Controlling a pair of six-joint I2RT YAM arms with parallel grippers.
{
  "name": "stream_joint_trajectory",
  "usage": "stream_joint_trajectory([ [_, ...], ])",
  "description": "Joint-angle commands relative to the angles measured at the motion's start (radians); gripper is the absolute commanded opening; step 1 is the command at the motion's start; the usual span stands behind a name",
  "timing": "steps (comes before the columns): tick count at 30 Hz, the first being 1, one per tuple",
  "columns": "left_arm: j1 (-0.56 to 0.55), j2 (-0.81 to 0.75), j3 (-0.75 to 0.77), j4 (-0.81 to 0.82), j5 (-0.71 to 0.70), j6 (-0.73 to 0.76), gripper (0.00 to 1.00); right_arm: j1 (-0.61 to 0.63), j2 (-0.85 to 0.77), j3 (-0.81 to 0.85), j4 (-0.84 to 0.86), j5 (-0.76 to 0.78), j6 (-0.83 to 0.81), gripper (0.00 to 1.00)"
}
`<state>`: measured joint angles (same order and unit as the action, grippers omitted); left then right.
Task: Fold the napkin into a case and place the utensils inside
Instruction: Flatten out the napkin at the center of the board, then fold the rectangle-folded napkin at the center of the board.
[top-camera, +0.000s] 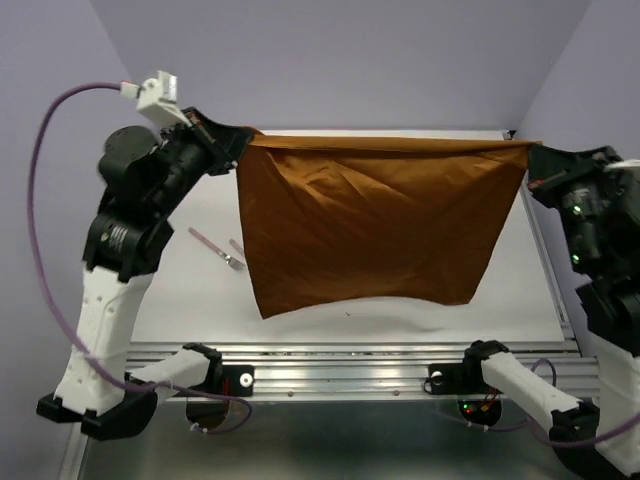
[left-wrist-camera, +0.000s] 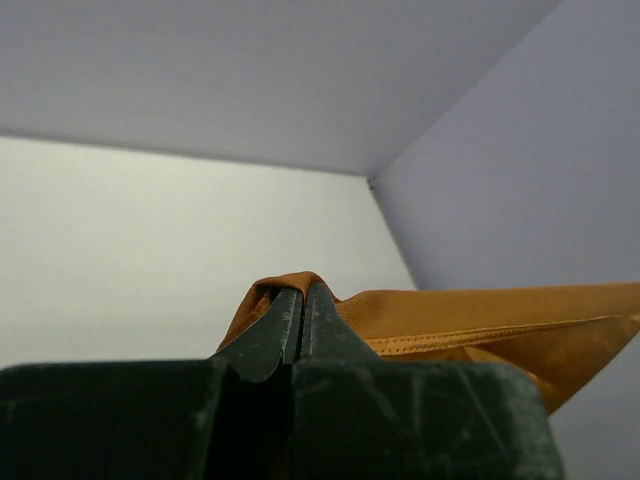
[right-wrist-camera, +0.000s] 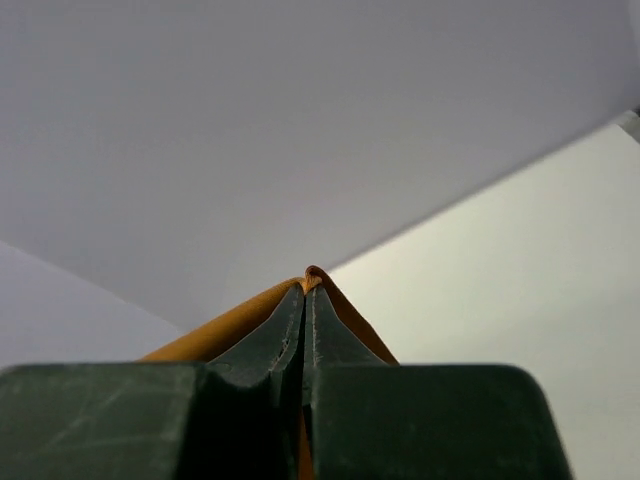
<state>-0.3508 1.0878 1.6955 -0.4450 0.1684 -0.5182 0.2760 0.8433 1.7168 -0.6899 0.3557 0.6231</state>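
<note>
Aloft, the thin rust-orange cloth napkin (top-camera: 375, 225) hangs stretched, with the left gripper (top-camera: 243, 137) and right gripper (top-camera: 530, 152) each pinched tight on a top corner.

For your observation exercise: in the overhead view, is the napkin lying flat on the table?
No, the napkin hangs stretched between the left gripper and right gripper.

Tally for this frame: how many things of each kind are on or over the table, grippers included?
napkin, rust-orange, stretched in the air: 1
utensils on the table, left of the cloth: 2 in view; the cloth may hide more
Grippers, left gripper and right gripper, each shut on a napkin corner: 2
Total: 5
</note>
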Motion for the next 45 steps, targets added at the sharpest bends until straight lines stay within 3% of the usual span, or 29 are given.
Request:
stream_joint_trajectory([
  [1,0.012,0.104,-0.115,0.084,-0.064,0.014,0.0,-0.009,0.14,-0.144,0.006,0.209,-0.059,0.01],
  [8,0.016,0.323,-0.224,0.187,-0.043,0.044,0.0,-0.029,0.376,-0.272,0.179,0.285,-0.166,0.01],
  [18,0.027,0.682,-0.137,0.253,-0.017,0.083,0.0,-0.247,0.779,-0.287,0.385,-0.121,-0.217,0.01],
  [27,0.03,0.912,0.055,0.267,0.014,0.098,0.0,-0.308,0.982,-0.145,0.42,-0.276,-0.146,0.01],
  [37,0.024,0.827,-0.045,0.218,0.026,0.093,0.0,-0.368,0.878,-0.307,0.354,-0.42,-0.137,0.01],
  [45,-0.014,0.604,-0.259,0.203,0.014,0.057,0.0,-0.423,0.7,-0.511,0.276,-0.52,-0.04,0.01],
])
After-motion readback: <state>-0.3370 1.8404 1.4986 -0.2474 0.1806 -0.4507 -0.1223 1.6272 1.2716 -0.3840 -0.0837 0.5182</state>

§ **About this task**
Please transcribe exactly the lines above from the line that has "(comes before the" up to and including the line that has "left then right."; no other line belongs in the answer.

§ **Answer section**
  "timing": "steps (comes before the columns): tick count at 30 Hz, the first being 1, one per tuple",
  "columns": "left_arm: j1 (-0.56 to 0.55), j2 (-0.81 to 0.75), j3 (-0.75 to 0.77), j4 (-0.81 to 0.82), j5 (-0.71 to 0.70), j6 (-0.73 to 0.76), gripper (0.00 to 1.00); right_arm: j1 (-0.61 to 0.63), j2 (-0.85 to 0.77), j3 (-0.81 to 0.85), j4 (-0.84 to 0.86), j5 (-0.76 to 0.78), j6 (-0.83 to 0.81), gripper (0.00 to 1.00)"
}
`<state>`: measured joint angles (same order and unit as the action, grippers omitted); left then right.

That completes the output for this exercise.